As to how the new CIT will compete with other business-focused institutions such as City National and Century City’s PacWest Bancorp, Ritter said the bank’s combination of CIT’s business-focused lending platform with OneWest’s retail footprint gives potential customers the type of multifaceted capabilities that other local banks really don’t offer.

CIT and OneWest aren’t the only institutions trying to combine a business lender and a retail bank. Last year’s acquisition of downtown L.A. lender CapitalSource by PacWest was a similar combination. But the new CIT, with a balance sheet more than twice the size of PacWest’s, will have the capability to underwrite much larger business loans.

OneWest also has a bigger share of local bank deposits, holding 3.6 percent of Los Angeles County deposits as of October, the last time data was released, compared with PacWest’s 1.6 percent.

Go west

While much has been written about businesses fleeing Los Angeles for places with leaner governments and lower taxes, this deal bucks that trend. CIT is headquartered in Livingston, N.J., and its banking unit is based in Salt Lake City. But after the OneWest acquisition, CIT Bank will move its headquarters to Pasadena.

“We expect to wind down our existing operations in Salt Lake City within one year and move our Utah operations to other CIT locations, including Pasadena,” Ritter said.

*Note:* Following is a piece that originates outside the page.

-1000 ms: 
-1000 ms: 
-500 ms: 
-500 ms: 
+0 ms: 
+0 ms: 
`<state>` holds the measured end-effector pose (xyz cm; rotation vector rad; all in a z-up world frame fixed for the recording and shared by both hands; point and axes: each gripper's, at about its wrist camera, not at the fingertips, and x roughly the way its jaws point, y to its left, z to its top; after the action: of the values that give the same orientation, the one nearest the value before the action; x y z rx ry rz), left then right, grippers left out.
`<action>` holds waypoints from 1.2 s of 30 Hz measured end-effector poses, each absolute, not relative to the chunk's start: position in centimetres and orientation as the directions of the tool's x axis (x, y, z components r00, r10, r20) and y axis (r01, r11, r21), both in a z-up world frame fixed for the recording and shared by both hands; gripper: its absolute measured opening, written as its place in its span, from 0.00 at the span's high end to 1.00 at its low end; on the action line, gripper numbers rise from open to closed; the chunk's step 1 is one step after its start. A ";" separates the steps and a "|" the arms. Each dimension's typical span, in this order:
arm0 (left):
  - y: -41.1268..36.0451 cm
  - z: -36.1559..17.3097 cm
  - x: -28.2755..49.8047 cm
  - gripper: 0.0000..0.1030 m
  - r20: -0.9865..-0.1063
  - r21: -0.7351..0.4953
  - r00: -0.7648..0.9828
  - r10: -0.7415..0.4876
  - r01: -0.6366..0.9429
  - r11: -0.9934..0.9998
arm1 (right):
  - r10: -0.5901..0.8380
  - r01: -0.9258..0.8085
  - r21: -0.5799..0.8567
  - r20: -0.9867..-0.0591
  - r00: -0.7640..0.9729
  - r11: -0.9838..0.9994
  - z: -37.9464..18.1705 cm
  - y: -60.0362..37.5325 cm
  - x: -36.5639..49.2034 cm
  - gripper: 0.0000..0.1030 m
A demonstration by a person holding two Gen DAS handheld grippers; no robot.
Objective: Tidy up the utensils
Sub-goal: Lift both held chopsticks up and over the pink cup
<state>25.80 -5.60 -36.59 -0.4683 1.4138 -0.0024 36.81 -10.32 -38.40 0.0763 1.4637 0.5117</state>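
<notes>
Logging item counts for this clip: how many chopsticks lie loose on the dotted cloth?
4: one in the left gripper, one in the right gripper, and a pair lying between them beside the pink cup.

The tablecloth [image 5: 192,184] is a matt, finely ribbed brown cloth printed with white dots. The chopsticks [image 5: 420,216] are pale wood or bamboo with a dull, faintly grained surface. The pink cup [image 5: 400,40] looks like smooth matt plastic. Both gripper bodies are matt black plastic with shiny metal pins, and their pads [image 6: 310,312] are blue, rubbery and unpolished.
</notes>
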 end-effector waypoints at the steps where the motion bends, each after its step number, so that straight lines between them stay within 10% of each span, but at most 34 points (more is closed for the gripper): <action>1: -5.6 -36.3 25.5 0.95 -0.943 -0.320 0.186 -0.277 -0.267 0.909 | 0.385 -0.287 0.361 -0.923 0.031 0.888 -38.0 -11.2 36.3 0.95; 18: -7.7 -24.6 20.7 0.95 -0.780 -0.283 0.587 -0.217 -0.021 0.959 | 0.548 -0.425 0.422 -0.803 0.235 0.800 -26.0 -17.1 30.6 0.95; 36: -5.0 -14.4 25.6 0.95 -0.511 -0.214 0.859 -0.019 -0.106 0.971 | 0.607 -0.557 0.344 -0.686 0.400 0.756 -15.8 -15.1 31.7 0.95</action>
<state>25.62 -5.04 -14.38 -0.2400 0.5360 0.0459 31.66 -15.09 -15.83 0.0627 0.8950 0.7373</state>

Moving its headquarters here makes sense given that CIT Bank has just one location – its Salt Lake City office – while OneWest’s 74 branches are all in Southern California.

Most OneWest employees in Pasadena will keep their jobs, Ritter said, as will top OneWest executives. CIT Chief Executive John Thain will remain based in the New York area, but current OneWest Chairman Steven Mnuchin and Chief Executive Joseph Otting will be CIT’s top two local executives, taking on the respective titles of vice chairman and co-president of CIT. Otting will also be chief executive of CIT Bank.

The CIT-OneWest merger was notable not just for the size of the deal, but also for the fact that a number of community groups, led by San Francisco’s California Reinvestment Coalition, opposed the deal. Opponents’ argument drew on OneWest’s history with home foreclosures, their belief that neither CIT nor OneWest had adequately served lower-income communities – and the fact that both banks received substantial government assistance and their backers will reap a financial windfall as a result of the deal.

When asked about this, Ritter mentioned the community groups that came out in support of the deal. The Los Angeles Latino Chamber of Commerce was one notable advocate, although OneWest has been one of the group’s major sponsors. And Otting conducted a campaign early on in the process where he asked business contacts to send a form email to Federal Reserve Chairwoman Janet Yellen urging her to approve the merger without a public hearing – where community groups on both sides of the issue could weigh in. Nonetheless, Ritter said CIT is prepared to work with both its supporters and its detractors going forward.

“We will continue to engage with and foster relationships with local community organizations throughout Southern California,” Ritter said.

One area where the bank isn’t afraid to choose sides is on the hardwood. Ritter said CIT plans to carry on OneWest’s affiliation with the Los Angeles Lakers.